**PROBLEM DESCRIPTION**
Print, in exact form, the lines below from the one containing "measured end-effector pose" through the one containing "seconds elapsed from", and omit all others.
....
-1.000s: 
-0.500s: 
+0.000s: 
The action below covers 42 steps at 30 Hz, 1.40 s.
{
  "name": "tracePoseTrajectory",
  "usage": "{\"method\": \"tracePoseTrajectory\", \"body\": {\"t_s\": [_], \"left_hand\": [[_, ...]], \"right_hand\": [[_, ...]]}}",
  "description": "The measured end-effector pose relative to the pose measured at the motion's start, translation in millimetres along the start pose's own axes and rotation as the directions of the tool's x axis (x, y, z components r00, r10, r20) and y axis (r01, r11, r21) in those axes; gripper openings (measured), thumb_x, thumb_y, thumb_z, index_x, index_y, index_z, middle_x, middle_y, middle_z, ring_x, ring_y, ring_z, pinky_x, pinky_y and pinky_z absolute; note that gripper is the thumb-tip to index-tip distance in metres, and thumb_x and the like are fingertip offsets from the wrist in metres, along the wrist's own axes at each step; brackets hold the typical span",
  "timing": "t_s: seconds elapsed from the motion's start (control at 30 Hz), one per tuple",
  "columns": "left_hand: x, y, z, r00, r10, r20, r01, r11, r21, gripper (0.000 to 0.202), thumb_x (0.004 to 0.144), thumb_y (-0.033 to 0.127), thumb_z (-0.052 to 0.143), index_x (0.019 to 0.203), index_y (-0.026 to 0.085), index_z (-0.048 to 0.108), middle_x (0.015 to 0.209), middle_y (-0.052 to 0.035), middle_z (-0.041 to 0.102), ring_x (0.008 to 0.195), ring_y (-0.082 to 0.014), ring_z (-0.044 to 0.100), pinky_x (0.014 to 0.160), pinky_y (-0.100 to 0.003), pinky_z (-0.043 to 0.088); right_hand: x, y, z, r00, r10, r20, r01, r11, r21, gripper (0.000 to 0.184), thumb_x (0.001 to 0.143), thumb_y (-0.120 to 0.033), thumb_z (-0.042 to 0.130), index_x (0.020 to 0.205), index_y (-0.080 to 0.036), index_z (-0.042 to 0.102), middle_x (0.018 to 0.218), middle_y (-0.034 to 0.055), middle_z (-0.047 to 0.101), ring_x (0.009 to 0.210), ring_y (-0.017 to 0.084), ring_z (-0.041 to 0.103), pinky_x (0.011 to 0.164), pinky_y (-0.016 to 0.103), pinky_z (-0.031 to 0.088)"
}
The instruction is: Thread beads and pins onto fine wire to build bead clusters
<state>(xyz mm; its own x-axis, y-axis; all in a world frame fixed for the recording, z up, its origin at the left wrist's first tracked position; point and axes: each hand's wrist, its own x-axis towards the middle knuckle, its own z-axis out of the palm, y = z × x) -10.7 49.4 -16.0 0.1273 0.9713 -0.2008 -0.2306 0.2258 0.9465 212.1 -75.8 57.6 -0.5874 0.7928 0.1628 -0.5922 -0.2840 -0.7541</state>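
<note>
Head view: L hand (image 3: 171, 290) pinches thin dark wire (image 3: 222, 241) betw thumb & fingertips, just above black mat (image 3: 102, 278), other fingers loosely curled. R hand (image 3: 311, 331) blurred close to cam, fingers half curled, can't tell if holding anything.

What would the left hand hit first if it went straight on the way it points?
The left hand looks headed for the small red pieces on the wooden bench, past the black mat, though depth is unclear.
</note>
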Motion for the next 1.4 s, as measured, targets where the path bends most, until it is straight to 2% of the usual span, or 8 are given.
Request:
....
**ANSWER BELOW**
  "description": "The measured end-effector pose relative to the pose measured at the motion's start, translation in millimetres along the start pose's own axes and rotation as the directions of the tool's x axis (x, y, z components r00, r10, r20) and y axis (r01, r11, r21) in those axes; gripper openings (measured), thumb_x, thumb_y, thumb_z, index_x, index_y, index_z, middle_x, middle_y, middle_z, ring_x, ring_y, ring_z, pinky_x, pinky_y and pinky_z absolute; note that gripper is the thumb-tip to index-tip distance in metres, and thumb_x and the like are fingertip offsets from the wrist in metres, along the wrist's own axes at each step; brackets hold the typical span",
  "timing": "t_s: seconds elapsed from the motion's start (control at 30 Hz), one per tuple",

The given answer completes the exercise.